Community Archaeology, Research and Training Project during 2017-18 to mark the 900th anniversary of the death of St Magnus.
The University of the Highlands and Islands Archaeology Institute has been commissioned by Orkney Islands Council to deliver a programme of community archaeology activities and events that will explore the story of St Magnus and medieval Orkney. The Mapping Magnus project is supported by the Heritage Lottery Fund as part of Magnus 900, commemorating the 900th anniversary year of the death of St Magnus during 2017.
Based around the central themes of the Mapping Magnus project – Movement & Pilgrimage, Religion & Power, Stones & Bones – activities will include archive research, storytelling and collecting, geophysical survey, walkover survey, excavation, coastal survey, a noust survey and community and schools workshops. Fieldwork activities will be focussed in Palace village and the surrounding area of Birsay. Other key places within the story, such as the site of Magnus’ Martyrdom on Egilsay and the Mansie Stane sites where his body was rested during transit will be included. All activities will involve training and hands-on experiences for the local community and schools, and local volunteers are encouraged to get involved.
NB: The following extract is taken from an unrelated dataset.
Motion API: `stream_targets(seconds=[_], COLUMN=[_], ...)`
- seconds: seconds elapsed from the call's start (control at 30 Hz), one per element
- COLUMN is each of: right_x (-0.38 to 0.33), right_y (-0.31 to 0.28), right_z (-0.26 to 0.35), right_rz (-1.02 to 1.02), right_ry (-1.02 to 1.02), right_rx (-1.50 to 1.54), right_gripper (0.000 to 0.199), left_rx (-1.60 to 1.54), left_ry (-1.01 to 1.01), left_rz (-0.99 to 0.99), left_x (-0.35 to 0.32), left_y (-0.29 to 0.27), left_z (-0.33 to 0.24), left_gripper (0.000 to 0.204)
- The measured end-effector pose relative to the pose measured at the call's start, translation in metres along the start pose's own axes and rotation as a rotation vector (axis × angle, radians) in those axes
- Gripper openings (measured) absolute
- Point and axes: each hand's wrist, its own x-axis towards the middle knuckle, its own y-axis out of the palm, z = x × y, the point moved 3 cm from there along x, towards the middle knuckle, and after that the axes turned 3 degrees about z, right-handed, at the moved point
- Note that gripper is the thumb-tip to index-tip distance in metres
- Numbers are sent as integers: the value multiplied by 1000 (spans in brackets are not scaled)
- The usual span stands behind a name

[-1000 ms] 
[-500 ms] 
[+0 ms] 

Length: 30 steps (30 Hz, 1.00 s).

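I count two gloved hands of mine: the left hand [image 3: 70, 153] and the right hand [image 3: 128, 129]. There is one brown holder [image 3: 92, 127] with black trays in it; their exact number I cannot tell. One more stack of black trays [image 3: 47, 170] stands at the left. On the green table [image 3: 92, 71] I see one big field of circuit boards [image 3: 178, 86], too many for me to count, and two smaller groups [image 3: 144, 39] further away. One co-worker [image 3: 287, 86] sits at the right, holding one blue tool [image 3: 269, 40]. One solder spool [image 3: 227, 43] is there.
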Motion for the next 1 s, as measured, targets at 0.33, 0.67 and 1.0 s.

There will be an emphasis upon hands-on archaeological research, fieldwork and experiences providing members of the community with an opportunity to explore the Magnus Story in exciting new ways. The project events include archive research and training with Dr Sarah-Jane Gibbon, an exploration of the journey of St Magnus through a walkover survey at the martyr site on Egilsay, a survey of the route taken to Birsay and sharing of oral histories through music and storytelling workshops. Archaeological fieldwork will be concentrated in Birsay, with an emphasis on Palace village and the sites of the medieval Chirst’s Kirk and the Bishops Palace – key places in the story of Magnus. The project aims to characterise the medieval settlement at Palace and contribute something new to our understanding of life at the time of Magnus. Activities will complement and draw together previous archaeological work in Birsay Bay. Key sites and finds from the project will be brought to life using the latest 3D modelling. The project will work with local schools to provide hands-on learning experiences in the class and field.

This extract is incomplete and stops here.